Multiplications and transposed vectors

1.6k Views Asked by At

This might seem as trivial to you, but for a beginner like me it's crucial to understand that, it's at the 1st lecture of a course I want to take. I want to unfold the inner part of this sum: $\sum_{n=1}^N(y_n - \theta^Tx_n)^2$. This is for the Least Squares method in Regression, where y is the output (let's say it's a number), x the input and θ the parameters we are trying to estimate (so these two entities are vectors). Here is the proof I am trying to make (I know it holds):

$J(\theta) = \sum_{n=1}^N(y_n - \theta^Tx_n)^2$. I want to take the gradient of this, w.r.t. θ. So I have:

$J(\theta) = \sum_{n=1}^N[(y_n - \theta^Tx_n) * (y_n - \theta^Tx_n)]$ = ?

I am having trouble making the multiplication. Here is what I have in my textbook:

$J(\theta) = \sum_{n=1}^N(y_n^2 - y_nx_n^T\theta - \theta^Tx_ny_n + \theta^Tx_nx_n^T\theta)$

$ =\sum_{n=1}^N(y_n^2 - 2y_nx_n^T\theta + \theta^Tx_nx_n^T\theta)$

What troubles be is that we had the tranpose marking over θ, but it now got moved to $x_n$.

1

There are 1 best solutions below

0
On BEST ANSWER

I will just detail some of the work left out, starting with

$$(y - \theta^T x)^2 = (y - \theta^T x)\cdot(y - \theta^T x) = (y - \theta^T x)^T(y - \theta^T x)$$

Now transposition is a linear operator so we can distribute this through the sum

$$(y - \theta^T x)^T(y - \theta^T x) = (y^T - (\theta^T x)^T)(y - \theta^T x) = (y^T - x^T \theta)(y - \theta^T x)$$

Where I have used the second fact I mentioned $(AB)^T = B^TA^T$. Next we expand (you can even FOIL it but this is basic expansion of a squared binomial)
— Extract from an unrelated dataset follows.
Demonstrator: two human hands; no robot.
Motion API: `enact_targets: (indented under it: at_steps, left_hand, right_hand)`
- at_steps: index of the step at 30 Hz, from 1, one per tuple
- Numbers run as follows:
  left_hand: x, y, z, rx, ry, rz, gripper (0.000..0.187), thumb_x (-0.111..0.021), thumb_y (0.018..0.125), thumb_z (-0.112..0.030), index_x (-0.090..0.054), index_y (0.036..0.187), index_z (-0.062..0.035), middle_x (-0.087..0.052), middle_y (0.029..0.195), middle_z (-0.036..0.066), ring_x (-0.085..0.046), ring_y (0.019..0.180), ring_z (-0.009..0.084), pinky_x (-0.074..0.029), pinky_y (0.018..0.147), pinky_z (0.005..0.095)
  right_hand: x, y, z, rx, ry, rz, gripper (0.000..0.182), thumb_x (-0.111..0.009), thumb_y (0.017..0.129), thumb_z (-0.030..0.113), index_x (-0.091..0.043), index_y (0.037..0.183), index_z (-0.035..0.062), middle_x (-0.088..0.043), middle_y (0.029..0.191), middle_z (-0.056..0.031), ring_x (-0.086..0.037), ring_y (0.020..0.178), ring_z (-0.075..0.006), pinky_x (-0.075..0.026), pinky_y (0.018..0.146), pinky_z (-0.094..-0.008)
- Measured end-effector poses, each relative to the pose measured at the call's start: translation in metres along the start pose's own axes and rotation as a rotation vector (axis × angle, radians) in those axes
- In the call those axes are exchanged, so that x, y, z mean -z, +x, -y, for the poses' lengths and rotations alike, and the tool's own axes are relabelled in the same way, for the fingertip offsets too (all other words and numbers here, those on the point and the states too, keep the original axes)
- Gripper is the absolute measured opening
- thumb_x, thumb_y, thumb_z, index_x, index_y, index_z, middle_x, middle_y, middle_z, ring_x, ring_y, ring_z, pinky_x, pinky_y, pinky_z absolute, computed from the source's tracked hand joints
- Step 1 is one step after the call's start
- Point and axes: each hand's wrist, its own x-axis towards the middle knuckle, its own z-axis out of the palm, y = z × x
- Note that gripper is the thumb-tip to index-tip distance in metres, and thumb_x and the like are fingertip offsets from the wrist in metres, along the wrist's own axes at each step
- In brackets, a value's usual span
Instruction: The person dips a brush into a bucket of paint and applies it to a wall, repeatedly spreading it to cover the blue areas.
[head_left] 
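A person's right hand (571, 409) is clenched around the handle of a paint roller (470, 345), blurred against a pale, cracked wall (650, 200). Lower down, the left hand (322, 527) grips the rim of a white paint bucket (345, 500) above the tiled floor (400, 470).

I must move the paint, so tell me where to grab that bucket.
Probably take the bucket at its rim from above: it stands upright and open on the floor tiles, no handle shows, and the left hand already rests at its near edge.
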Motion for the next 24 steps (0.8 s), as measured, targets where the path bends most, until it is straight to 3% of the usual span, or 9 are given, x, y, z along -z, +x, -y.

$$(y^T - x^T \theta)(y - \theta^T x) = y^T y - y^T \theta^T x - x^T\theta y + x^T \theta \theta^T x$$

Now the middle two terms are actually the exact same number, the reason is that all the objects listed here are $1 \times 1$ matrices or scalars, and the transpose of a scalar is itself. To see why they are the same again apply the matrix identity

$$ (y^T \theta^T x)^T = (\theta^T x)^T y = x^T \theta y$$

Since the middle terms are transposes of each other, but are scalars they are equal and so you can combine them into one term becoming

$$ y^T y - 2 x^T \theta y + x^T \theta \theta^T x = y^2 - 2x^T \theta y + x^T \theta \theta^T x$$

When you bring this back down to the component level (with the n subscripts), the order of the terms doesn't matter so much so we obtain

$$ \sum_n^N y_n^2 - 2x_n^T \theta y_n + x_n^T \theta \theta^T x_n = \sum_n^N y_n^2 - 2y_n x_n^T \theta + \theta^T x_nx_n^T\theta $$